» **Work instructions**: Counting the line with "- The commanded" as the last one, copy out the lines of the data exactly from the first onward.
Extracted records Start Marker
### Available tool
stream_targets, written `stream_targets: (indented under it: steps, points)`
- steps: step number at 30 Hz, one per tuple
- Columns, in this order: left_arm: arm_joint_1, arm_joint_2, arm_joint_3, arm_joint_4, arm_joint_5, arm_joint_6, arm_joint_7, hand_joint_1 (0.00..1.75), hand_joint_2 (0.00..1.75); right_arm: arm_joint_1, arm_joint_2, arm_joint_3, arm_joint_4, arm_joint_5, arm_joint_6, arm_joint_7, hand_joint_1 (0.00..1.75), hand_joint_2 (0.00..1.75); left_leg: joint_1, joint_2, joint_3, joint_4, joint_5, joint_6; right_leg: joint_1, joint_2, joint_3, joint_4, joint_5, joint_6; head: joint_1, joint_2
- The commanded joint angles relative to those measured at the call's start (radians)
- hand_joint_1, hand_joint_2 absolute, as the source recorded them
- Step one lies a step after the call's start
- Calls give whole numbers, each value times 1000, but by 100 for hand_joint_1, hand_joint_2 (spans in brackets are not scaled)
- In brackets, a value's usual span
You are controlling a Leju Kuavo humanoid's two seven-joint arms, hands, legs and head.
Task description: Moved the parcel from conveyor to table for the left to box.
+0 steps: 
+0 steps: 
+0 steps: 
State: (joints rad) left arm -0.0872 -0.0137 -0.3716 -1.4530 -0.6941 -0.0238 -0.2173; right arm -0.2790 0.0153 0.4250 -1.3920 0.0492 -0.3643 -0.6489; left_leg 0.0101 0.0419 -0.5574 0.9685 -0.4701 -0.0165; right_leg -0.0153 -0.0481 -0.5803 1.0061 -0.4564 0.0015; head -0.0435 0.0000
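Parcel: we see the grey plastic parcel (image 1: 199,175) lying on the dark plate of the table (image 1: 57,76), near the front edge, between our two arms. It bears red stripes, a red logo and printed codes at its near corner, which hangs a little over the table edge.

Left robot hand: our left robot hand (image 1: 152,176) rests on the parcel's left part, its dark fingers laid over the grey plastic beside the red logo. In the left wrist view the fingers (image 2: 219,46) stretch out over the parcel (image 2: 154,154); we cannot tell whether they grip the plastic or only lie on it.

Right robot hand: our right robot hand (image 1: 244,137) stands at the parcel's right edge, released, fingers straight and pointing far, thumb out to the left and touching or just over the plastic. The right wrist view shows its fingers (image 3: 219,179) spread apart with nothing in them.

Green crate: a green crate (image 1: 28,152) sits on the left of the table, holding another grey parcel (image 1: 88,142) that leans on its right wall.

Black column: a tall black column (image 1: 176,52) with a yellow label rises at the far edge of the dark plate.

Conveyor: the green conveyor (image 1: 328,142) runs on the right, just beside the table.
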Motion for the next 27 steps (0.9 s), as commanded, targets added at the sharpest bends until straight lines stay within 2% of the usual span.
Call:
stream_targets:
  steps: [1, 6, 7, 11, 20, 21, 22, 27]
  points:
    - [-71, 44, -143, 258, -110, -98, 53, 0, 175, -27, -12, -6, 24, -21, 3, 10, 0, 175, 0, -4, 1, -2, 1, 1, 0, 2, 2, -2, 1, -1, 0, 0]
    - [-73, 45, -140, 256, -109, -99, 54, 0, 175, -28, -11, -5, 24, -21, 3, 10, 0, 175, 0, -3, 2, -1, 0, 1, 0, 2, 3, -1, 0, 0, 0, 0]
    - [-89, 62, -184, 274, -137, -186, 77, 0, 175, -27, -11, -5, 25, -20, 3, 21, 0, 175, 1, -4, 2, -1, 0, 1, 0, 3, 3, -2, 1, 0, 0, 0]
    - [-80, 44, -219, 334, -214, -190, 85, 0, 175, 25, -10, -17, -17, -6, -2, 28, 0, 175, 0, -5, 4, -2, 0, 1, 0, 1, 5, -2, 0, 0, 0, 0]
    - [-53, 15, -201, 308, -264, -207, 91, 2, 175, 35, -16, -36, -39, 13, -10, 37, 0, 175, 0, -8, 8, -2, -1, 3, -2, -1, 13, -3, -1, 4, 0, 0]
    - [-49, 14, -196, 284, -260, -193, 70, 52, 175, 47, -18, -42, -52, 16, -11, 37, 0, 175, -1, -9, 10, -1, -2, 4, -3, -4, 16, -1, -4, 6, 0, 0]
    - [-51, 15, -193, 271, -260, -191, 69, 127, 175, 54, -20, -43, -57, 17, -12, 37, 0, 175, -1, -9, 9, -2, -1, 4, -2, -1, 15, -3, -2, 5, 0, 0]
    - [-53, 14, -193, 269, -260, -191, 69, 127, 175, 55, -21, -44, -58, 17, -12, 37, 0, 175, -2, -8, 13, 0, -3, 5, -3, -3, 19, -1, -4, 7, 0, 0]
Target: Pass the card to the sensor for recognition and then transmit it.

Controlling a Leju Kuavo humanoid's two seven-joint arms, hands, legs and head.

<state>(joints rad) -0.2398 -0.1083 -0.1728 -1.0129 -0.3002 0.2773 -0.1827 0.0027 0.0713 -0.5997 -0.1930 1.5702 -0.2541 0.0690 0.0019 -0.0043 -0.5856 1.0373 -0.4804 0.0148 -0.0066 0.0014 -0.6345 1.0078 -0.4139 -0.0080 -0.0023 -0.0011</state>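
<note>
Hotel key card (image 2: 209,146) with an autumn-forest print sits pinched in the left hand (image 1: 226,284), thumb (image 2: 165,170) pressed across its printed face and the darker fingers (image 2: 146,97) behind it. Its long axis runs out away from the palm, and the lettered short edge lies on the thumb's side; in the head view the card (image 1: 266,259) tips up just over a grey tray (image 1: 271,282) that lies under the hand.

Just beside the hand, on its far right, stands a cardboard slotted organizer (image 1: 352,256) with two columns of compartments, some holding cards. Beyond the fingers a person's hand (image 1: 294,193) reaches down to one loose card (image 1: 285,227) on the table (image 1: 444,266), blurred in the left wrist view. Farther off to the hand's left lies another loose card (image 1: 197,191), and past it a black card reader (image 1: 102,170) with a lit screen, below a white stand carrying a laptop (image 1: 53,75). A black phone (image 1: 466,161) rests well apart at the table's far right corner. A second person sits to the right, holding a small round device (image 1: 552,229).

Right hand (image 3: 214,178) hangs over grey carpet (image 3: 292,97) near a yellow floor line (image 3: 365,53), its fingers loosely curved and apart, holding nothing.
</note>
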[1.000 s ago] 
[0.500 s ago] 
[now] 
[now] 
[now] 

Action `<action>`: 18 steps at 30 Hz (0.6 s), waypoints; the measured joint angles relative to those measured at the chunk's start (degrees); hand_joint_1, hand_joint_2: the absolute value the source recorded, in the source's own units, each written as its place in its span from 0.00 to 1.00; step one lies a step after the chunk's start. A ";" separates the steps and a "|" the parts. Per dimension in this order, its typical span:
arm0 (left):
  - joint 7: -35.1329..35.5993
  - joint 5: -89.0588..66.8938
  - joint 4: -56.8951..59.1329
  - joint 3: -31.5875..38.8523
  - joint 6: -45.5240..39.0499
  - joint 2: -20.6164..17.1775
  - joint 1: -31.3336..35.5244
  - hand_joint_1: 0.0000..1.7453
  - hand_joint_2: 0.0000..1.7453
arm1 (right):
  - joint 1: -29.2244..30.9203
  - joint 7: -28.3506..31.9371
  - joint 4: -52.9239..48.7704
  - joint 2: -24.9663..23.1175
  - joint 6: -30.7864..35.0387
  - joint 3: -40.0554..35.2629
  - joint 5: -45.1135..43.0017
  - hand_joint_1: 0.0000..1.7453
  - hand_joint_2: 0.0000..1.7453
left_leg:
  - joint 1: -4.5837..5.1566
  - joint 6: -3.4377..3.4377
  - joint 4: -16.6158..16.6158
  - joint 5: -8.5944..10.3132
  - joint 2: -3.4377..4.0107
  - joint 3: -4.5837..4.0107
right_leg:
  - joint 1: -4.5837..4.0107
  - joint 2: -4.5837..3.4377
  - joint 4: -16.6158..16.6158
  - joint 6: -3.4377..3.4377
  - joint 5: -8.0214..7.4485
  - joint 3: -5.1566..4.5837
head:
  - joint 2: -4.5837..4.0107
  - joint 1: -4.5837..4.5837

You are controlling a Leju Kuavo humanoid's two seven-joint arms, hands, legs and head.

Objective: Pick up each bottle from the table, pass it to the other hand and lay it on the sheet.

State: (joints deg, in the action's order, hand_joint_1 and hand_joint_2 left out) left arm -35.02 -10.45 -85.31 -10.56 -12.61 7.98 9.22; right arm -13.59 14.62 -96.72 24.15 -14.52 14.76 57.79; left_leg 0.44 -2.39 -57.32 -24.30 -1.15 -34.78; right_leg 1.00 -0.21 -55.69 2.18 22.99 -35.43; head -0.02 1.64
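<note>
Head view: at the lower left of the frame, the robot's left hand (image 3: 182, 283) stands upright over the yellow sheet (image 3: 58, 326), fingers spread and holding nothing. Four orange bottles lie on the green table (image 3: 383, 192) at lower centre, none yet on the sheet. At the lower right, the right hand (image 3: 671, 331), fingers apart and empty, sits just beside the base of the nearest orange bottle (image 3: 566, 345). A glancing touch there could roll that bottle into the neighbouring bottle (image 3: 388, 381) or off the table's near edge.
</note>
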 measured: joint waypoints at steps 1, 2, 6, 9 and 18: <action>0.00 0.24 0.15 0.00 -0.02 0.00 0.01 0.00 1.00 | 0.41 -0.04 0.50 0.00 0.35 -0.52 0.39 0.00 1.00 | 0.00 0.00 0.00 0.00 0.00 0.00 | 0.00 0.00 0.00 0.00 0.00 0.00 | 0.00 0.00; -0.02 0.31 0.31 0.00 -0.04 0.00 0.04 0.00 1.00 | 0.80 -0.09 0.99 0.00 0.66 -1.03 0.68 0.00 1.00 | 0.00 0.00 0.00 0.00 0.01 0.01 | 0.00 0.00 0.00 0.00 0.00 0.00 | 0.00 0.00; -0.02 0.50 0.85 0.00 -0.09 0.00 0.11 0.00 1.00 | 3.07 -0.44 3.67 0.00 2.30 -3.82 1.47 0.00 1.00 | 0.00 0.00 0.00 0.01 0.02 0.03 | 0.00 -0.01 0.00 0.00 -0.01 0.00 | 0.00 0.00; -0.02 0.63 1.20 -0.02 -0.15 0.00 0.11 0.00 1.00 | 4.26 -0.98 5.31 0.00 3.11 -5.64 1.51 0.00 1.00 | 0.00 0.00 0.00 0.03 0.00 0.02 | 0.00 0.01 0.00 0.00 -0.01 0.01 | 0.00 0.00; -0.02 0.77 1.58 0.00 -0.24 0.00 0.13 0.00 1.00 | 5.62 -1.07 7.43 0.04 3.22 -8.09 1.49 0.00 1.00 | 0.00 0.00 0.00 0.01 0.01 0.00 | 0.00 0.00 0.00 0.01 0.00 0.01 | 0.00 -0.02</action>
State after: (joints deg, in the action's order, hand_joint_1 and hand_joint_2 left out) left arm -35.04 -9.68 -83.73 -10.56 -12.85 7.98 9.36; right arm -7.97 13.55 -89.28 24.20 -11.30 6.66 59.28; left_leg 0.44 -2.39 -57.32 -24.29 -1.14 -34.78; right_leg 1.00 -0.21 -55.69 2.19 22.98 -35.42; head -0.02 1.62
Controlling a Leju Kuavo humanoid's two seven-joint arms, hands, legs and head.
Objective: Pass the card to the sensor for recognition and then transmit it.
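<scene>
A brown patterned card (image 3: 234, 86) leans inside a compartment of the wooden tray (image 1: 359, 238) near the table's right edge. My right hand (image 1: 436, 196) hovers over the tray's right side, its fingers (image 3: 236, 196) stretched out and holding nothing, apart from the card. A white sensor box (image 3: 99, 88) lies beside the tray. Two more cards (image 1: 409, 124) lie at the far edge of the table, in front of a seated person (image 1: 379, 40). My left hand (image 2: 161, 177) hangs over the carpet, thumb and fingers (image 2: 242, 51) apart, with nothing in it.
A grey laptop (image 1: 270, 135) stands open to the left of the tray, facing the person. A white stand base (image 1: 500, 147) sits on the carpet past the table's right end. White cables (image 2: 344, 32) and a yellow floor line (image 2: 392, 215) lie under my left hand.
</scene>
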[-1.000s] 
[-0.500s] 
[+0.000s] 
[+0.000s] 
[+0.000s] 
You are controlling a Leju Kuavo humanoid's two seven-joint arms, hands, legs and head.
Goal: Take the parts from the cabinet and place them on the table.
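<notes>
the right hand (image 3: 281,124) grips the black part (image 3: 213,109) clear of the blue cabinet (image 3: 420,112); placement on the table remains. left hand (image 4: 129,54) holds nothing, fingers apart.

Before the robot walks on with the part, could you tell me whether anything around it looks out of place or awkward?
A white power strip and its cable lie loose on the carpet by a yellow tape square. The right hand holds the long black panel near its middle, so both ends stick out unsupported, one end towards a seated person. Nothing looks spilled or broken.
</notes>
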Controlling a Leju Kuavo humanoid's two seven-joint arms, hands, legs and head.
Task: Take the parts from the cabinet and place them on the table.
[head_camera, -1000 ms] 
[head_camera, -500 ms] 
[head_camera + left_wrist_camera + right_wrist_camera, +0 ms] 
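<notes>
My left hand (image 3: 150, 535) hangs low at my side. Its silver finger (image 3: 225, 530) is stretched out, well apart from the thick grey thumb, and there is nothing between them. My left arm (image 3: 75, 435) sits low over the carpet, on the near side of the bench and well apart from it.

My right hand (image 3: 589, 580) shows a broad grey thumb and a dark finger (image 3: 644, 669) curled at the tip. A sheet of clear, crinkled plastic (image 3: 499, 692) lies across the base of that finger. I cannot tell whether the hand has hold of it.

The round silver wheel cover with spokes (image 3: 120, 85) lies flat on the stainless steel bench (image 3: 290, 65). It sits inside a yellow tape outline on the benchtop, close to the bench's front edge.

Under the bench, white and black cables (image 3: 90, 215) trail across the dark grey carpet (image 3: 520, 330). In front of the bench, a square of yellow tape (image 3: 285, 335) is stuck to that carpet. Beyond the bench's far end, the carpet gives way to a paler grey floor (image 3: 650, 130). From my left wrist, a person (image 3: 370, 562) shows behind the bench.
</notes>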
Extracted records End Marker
» **Solution to the exercise**:
### Available tool
stream_targets, written `stream_targets: (indented under it: steps, points)`
- steps: step number at 30 Hz, one per tuple
- Columns, in this order: left_arm: arm_joint_1, arm_joint_2, arm_joint_3, arm_joint_4, arm_joint_5, arm_joint_6, arm_joint_7, hand_joint_1 (0.00..1.75), hand_joint_2 (0.00..1.75); right_arm: arm_joint_1, arm_joint_2, arm_joint_3, arm_joint_4, arm_joint_5, arm_joint_6, arm_joint_7, hand_joint_1 (0.00..1.75), hand_joint_2 (0.00..1.75); left_leg: joint_1, joint_2, joint_3, joint_4, joint_5, joint_6; right_leg: joint_1, joint_2, joint_3, joint_4, joint_5, joint_6; head: joint_1, joint_2
- The commanded joint angles relative to those measured at the call's start (radians)

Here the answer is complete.